Myopia : le quatrième album attendu d’Agnes Obel

Après deux clips enchanteurs, la musicienne danoise livre enfin son album Myopia, paru sur le label Deutsche Grammophon. Une œuvre à la frontière du monde des rêves, où l’artiste parvient une nouvelle fois à se démarquer par son inventivité.
C’est seule dans son studio à Berlin qu’Agnes Obel a confectionné son dernier disque. Si violon et violoncelle sont enregistrés par d’autres musiciens, le reste de la production de Myopia – du piano à la voix en passant par les machines et autres effets sonores – est réalisé en totale autonomie.

Je me sens plus capable de comprendre et ressentir, je me sens plus honnête quand je travaille en solitaire.

Extrait d’une interview pour France Info

La Berlinoise d’adoption y pousse encore plus loin le travail d’introspection débuté sur Citizen of Glass. Ici, elle s’interroge sur sa manière de percevoir la réalité. Le titre de l’album réfère directement à sa myopie, et son ressenti très subjectif du monde qui l’entoure. Il s’agit de remettre en question la confiance accordée à nos propres jugements, nos actes et nos sentiments. Le titre est également une contraction de « my utopia ».

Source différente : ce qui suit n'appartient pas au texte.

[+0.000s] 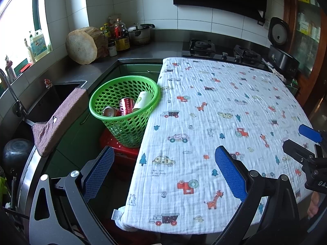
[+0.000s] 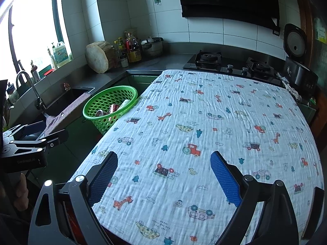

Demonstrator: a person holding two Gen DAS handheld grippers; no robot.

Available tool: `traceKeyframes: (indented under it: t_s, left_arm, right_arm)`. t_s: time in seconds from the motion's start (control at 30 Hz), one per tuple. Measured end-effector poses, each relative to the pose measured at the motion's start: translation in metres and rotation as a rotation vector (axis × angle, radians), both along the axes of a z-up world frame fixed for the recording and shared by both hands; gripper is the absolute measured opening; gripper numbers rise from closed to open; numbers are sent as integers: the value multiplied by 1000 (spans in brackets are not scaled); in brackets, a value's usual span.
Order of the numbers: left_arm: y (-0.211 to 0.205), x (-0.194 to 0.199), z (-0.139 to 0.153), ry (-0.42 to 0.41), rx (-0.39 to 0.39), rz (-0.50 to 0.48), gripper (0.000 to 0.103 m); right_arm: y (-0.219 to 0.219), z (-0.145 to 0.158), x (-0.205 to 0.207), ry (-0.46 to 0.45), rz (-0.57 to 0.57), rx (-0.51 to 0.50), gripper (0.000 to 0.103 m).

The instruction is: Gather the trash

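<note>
Trash sits gathered in a green perforated basket (image 1: 124,104) at centre left of the left wrist view: a red can (image 1: 127,106), a silvery can top (image 1: 109,111) and a pale paper cup (image 1: 142,100) leaning on the rim. That view alone shows the red stool (image 1: 120,147) under the basket. The right wrist view shows the same basket (image 2: 110,104) smaller, at middle left, its contents partly hidden by the rim. The left tool (image 1: 163,169) is spread wide and grips nothing; the right tool (image 2: 164,175) is likewise wide apart and empty, over the cartoon-print cloth (image 2: 204,132) covering the tabletop. At the left edge of the right view, the left tool's body reads "GenRobot.AI"; at the right edge of the left view, the other tool reads "DA". The cloth's small print is too small to read.
</note>
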State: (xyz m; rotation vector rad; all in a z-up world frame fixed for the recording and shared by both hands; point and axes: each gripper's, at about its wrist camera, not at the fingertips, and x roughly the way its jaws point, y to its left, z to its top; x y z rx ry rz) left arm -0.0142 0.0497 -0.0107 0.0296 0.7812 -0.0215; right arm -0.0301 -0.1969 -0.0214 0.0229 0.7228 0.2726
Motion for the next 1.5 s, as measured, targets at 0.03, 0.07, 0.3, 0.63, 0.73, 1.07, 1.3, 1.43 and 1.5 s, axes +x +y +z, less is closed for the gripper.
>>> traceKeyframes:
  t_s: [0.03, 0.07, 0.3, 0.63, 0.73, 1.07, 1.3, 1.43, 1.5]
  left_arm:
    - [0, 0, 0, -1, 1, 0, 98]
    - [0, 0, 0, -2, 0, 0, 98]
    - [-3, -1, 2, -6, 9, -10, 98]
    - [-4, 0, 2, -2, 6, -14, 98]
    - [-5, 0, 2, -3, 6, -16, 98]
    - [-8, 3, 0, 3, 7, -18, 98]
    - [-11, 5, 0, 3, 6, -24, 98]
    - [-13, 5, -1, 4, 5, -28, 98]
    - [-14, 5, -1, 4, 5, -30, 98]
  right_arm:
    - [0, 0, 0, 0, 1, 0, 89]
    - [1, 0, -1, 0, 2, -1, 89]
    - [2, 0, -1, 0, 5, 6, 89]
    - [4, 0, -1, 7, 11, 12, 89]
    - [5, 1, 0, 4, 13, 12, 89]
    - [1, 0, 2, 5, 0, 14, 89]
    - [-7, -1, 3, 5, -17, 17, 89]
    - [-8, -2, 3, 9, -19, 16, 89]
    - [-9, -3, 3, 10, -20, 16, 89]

Avec Myopia, je cherchais un mot qui reflète ce que l’on ressent avec ce genre de vision, de près et étroite. J’ai le sentiment que c’est ça, la condition humaine : on ne voit pas tout ce qui nous entoure…

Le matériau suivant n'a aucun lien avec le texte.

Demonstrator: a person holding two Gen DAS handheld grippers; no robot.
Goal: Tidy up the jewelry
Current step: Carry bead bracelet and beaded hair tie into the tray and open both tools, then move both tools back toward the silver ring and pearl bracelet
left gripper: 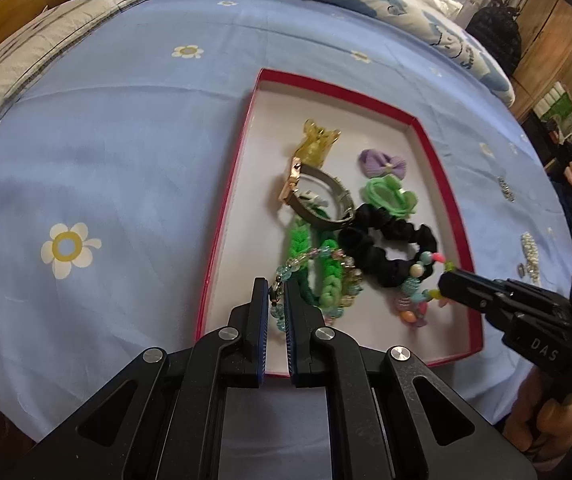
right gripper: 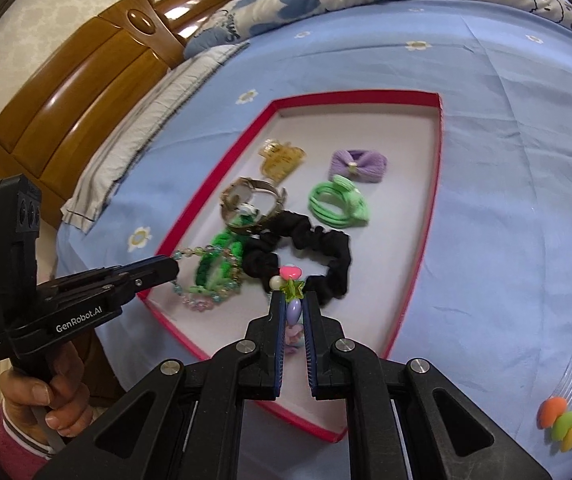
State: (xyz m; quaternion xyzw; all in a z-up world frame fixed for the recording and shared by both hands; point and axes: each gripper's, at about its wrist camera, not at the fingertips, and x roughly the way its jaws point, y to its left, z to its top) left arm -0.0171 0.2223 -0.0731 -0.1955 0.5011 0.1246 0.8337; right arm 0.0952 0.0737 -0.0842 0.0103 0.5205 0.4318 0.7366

Extrait d’une interview pour Rolling Stone

Myopia débute avec « Camera’s Rolling », porte ouverte sur un univers féerique où les harmonies vocales s’entremêlent grâce un vocoder subtilement utilisé. « Broken Sleep » reste fidèle à cette technique, surfant avec aisance entre l’acoustique et le synthétique. Le morceau « Myopia » convoque de nombreuses voix et instruments, surgis de toute part. Tout au long de l’album, qui alterne comme ses prédécesseurs entre plages vocales et instrumentales, Agnes Obel s’enfonce dans son monde onirique.
 
Un album à découvrir en live sur la scène de Days Off le 30 juin, avec en première partie l’Islandaise Emilíana Torrini accompagnée de l’ensemble The Colorist Orchestra.